Where a picture appears, skip it and copy everything else in the listing exactly.

Recorded data:
____________________
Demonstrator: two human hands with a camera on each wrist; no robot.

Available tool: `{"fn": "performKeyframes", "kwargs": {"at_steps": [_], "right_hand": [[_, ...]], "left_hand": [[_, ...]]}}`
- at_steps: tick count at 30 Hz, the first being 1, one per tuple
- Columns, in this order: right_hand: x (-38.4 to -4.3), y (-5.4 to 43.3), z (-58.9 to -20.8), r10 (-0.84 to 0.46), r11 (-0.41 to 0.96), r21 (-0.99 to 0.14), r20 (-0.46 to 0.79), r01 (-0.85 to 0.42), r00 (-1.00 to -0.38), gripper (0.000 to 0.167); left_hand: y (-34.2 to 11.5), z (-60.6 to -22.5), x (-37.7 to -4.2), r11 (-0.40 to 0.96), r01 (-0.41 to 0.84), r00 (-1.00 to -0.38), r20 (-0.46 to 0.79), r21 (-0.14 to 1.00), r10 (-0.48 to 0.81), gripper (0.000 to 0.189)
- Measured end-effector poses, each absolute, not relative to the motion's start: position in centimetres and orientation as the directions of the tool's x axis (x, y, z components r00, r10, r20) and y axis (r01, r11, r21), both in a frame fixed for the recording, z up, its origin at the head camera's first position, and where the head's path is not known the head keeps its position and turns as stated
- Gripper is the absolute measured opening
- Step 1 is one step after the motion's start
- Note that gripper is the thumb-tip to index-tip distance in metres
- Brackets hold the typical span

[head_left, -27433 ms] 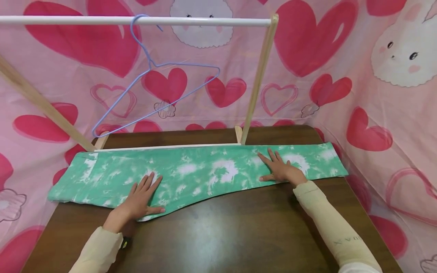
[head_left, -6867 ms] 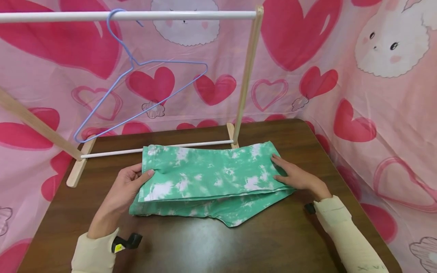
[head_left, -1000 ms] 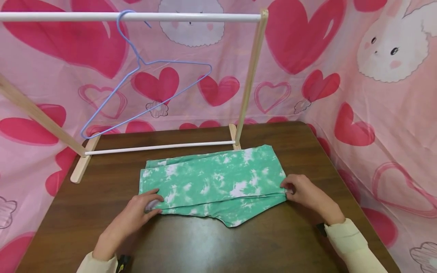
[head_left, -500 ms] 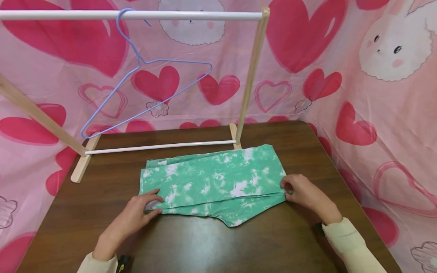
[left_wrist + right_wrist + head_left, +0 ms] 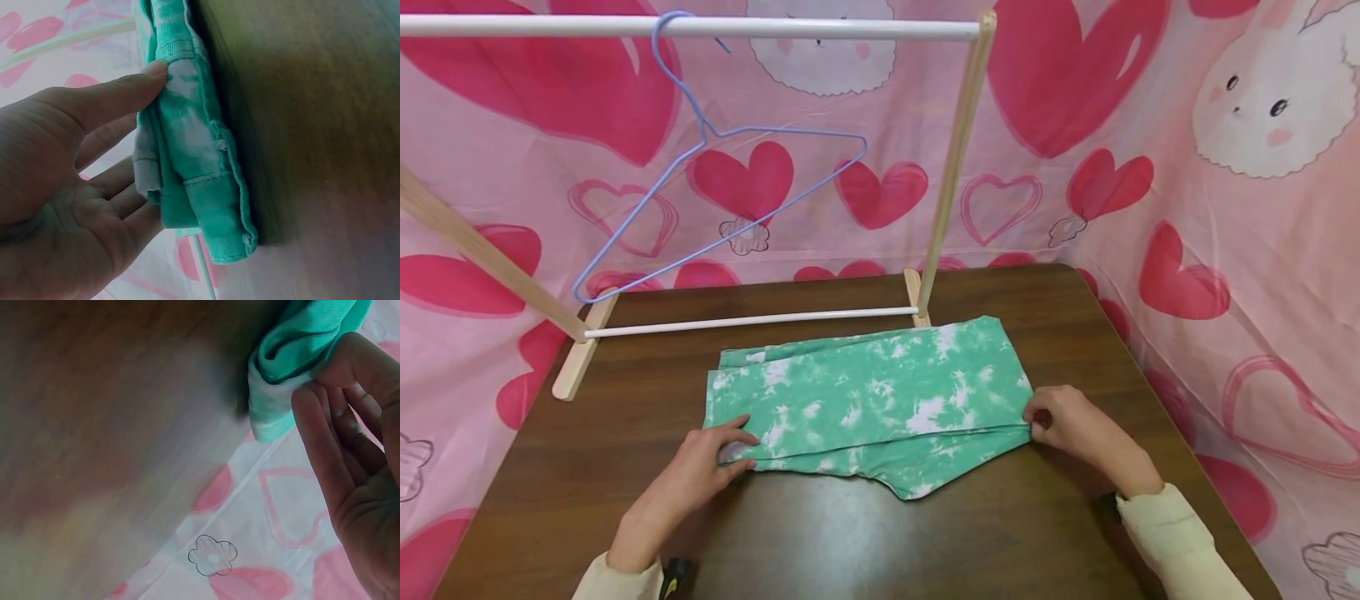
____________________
Exercise output:
Demonstrator: two human hands with a camera on each wrist; no robot.

Available tool: `{"fn": "performKeyframes", "kwargs": {"at_steps": [_], "right_hand": [[_, ...]], "left_hand": [[_, ...]]}}`
- at_steps: tick count at 30 Hz, the first being 1, one per tuple
- Columns, in this order: right_hand: x (-38.4 to -4.3), y (-5.4 to 43.3), z (-58.9 to -20.8), r10 (-0.84 to 0.46), r11 (-0.41 to 0.96), r21 (-0.99 to 0.14), r20 (-0.46 to 0.79), r01 (-0.85 to 0.42), r00 (-1.00 to -0.38), gripper (0.000 to 0.167); left_hand: y (-34.2 to 11.5), z (-60.6 to -22.5), x (-37.7 to -4.2), r11 (-0.40 to 0.96), r01 (-0.41 to 0.84), r00 (-1.00 to -0.38), r20 (-0.46 to 0.79), r21 (-0.14 to 1.00), r10 (-0.48 to 0.81), gripper (0.000 to 0.189)
- Measured end-effector poses, each absolute, not relative to the motion's start: position in centimetres and orientation as the directions of the tool's x axis (x, y, z components r00, r10, r20) and y axis (r01, r11, r21), both in a frame fixed for the recording, z up, its origin at the head camera's first position, and where the head's path is not known the head keeps its position and turns as stated
- Gripper is the absolute measured opening
- Step 1 is one step after the motion's start
- Note that gripper is the thumb-tip to index-tip distance in metres
- Brackets hold the typical span

[head_left, -27433 ms] 
[head_left, -6867 ms] 
[head_left, -1000 ms] 
[head_left, -500 ms] 
[left_wrist + right_wrist + head_left, +0 ms] 

The answer was written out completely.